Archbishop of Santafé

Friar Luis Zapata de Cárdenas, O.F.M. Rec. (1515 - 24 February 1590) was a Roman Catholic prelate who served as Archbishop of Santafé de Bogotá, capital of the New Kingdom of Granada (1573-1590).

==Biography==
Luis Zapata de Cárdenas was born in Llerena, Spain, in 1515. His father, Rodrigo de Cárdenas, was Comendador de Oliva in the Order of Santiago.

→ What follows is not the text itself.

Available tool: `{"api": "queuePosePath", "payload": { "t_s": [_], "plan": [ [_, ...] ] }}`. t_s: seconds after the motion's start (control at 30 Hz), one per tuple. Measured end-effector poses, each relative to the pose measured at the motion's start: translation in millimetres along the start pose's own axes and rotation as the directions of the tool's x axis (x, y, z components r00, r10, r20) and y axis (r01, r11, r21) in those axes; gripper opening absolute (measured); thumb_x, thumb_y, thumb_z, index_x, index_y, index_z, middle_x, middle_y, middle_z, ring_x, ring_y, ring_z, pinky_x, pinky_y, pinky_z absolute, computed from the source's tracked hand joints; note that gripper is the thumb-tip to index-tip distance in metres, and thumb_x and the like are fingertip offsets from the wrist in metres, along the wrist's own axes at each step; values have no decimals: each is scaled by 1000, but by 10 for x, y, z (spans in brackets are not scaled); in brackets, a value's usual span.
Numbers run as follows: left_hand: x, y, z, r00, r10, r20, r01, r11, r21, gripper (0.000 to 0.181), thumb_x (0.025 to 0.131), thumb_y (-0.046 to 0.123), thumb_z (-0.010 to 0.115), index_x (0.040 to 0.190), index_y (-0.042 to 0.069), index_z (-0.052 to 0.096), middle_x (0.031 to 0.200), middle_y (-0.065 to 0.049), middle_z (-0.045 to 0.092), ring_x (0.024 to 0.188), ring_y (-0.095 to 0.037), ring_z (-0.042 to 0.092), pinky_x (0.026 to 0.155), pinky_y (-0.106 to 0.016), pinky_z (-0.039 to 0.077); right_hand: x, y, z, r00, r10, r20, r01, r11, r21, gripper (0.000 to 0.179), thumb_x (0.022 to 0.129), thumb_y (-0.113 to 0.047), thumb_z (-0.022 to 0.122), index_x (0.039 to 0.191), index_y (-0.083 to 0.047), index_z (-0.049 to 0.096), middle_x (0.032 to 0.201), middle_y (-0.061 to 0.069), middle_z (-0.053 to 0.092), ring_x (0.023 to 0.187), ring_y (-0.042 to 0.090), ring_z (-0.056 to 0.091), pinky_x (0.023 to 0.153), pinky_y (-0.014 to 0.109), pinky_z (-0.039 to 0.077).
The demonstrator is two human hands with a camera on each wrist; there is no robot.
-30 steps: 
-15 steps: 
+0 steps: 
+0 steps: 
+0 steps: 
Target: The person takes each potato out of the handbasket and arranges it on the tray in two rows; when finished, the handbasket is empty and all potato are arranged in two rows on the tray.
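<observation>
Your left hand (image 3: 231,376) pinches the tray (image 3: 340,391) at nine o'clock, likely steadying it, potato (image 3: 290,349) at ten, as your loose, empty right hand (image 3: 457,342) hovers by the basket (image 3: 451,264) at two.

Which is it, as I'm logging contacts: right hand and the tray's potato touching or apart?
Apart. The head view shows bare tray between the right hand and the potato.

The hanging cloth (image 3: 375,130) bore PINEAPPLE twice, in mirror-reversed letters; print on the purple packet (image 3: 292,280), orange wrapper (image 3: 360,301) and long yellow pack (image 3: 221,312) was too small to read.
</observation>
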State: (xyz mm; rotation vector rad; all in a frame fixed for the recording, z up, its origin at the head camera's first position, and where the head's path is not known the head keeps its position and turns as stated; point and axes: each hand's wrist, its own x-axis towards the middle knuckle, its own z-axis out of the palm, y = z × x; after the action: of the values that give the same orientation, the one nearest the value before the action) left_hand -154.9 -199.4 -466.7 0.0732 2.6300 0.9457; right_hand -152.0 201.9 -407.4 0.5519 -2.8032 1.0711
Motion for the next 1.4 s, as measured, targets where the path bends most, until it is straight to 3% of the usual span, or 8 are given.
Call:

Zapata served in the armies of Charles V in the Holy Roman Empire and Flanders. He rose to the ranks of maestre de campo and became a member of the Order of Santiago.

He left the military and became a friar in a Franciscan convent of San Ildefonso in Hornachos, which had recently been reconquered by Christian armies from Muslim rule. He became Superior (guardián) over multiple monasteries in the same province.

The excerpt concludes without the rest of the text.